Video Transcript
A geometric sequence is a list of terms which can be written in the form 𝑎, 𝑎𝑟, 𝑎𝑟 squared, 𝑎𝑟 cubed, and so on, where 𝑎 is the first term and 𝑟 is the common ratio — the number you multiply one term by to get the next term in the sequence, where 𝑟 is not equal to one.

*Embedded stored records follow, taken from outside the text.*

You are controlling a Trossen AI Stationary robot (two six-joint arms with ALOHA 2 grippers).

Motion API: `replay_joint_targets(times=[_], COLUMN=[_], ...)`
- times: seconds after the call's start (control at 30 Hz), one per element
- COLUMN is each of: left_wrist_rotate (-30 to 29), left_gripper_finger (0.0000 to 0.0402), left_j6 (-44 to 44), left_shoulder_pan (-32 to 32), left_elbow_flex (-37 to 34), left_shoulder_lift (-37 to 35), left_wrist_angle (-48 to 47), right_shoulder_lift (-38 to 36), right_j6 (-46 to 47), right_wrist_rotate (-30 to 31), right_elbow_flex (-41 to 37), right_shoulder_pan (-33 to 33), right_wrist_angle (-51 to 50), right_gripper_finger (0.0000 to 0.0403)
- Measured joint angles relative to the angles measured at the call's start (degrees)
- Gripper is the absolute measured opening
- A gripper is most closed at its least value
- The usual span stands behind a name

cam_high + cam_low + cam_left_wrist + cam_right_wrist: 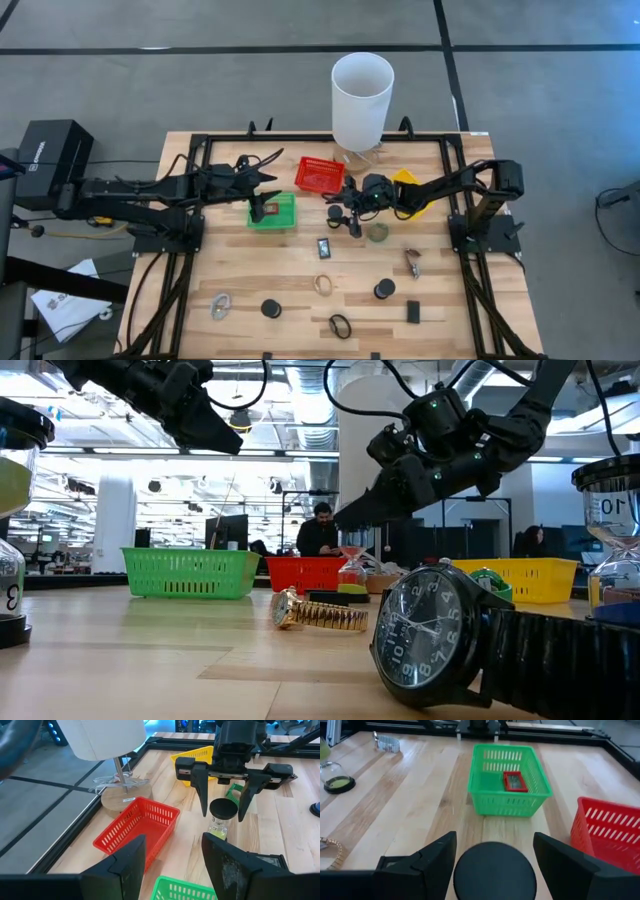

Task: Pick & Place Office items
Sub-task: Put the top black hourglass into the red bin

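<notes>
Progress check, sorting at an early stage.

Done: found only one red rectangular piece (pixel 514 781) lying inside the green basket (pixel 509 804), left of centre. Nothing seen in the red basket (pixel 320 175); cannot judge the yellow basket (pixel 408 181), mostly hidden behind the right arm.

In hand: right end effector (pixel 222 814) lowered at centre of the surface (pixel 200 270), jaws apart, straddling a black-capped timer (pixel 495 872) standing upright just right of the green basket. Not yet clamped, with gaps visible on both sides of the cap. Judged as a pick about to begin.

Left end effector (pixel 172 855) over the far edge of the green basket, jaws apart, carrying nothing.

Left to do: most of the lot. Scattered over the near half: small rectangular piece (pixel 325 247), band loop (pixel 324 284), two black discs (pixel 271 309) (pixel 384 290), silvery clip (pixel 221 305), black loop (pixel 340 326), black rectangular piece (pixel 413 312), plus pale ring (pixel 377 232) near the right end effector.
</notes>
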Motion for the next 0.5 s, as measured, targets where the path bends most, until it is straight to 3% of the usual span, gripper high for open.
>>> replay_joint_targets(times=[0.33, 0.5], left_wrist_rotate=[0.0, 0.0], left_gripper_finger=[0.0185, 0.0185], left_j6=[0.0, 0.0], left_shoulder_pan=[0.0, -0.01], left_elbow_flex=[0.0, 0.0], left_shoulder_lift=[0.0, 0.0], left_wrist_angle=[-0.01, 0.0], right_shoulder_lift=[0.06, 0.52], right_j6=[1.05, 1.05], right_wrist_rotate=[-0.07, -0.07], right_elbow_flex=[0.79, 2.5], right_shoulder_pan=[0.0, -0.02], right_wrist_angle=[-1.21, -6.66], right_gripper_finger=[0.0256, 0.0256])
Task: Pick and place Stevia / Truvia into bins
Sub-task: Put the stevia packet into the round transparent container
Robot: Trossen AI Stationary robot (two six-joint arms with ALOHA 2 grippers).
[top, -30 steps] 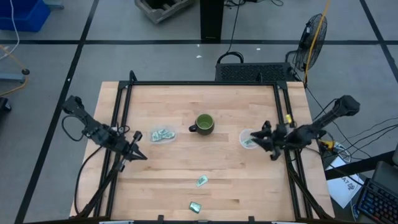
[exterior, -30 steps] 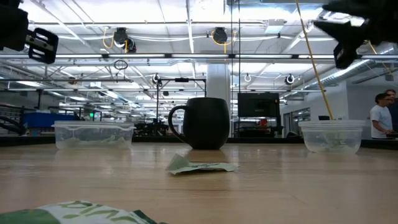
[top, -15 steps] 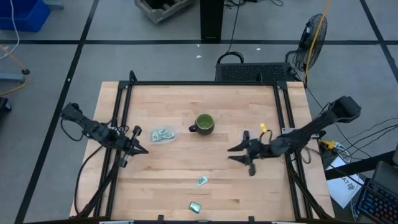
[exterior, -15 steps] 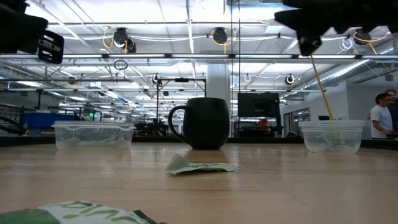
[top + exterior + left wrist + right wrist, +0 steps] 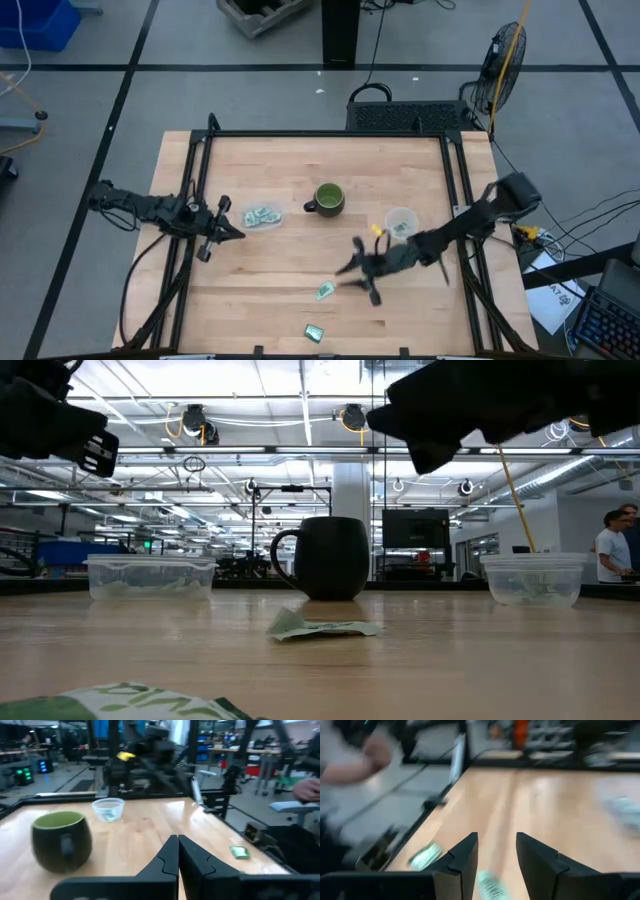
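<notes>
Two pale green and white packets lie flat on the near half of the table: one (image 5: 324,291) just ahead of my right gripper (image 5: 352,274), the other (image 5: 314,331) by the near edge. My right gripper is open and holds nothing; its wrist view shows both packets (image 5: 426,855) (image 5: 490,885) blurred beyond the fingers. The left clear bin (image 5: 262,216) and the right clear bin (image 5: 401,222) each hold packets. My left gripper (image 5: 226,229) hovers shut and empty just left of the left bin.
A dark green mug (image 5: 328,199) stands between the two bins, toward the far side. A black frame (image 5: 452,170) runs along the table's edges. In the low view the middle packet (image 5: 322,627) lies in front of the mug (image 5: 330,557). A person's arm (image 5: 365,757) shows beyond the table.
My right gripper has swung quickly from above the right bin toward the table's left and near edge, and now hovers beside the middle packet. My left gripper has drifted slightly toward the left bin. The packets, bins and mug have stayed in place.
</notes>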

Identify 𝑎 and 𝑟 in the following sequence. 250, 50, 10, two, and so on.
We are told in the question that the first term of any geometric sequence is 𝑎. This means that in our sequence 𝑎 is equal to 250. The second term 𝑎𝑟 is equal to 50. This means that we can calculate the common ratio 𝑟 by dividing the second term 50 by the first term 250. We can simplify this by dividing the numerator and denominator by 10, leaving us with five over 25. By dividing the numerator and denominator by five, this simplifies further to one-fifth.
In the sequence 250, 50, 10, two, and so on, the first term 𝑎 is equal to 250 and the common ratio 𝑟 is one-fifth. We can check this value of 𝑟 is correct by multiplying the second term by one-fifth to get the third term. 50 multiplied by one-fifth is equal to 10. It is also true that when we multiply the third term 10 by one-fifth, we get the fourth term, which is two.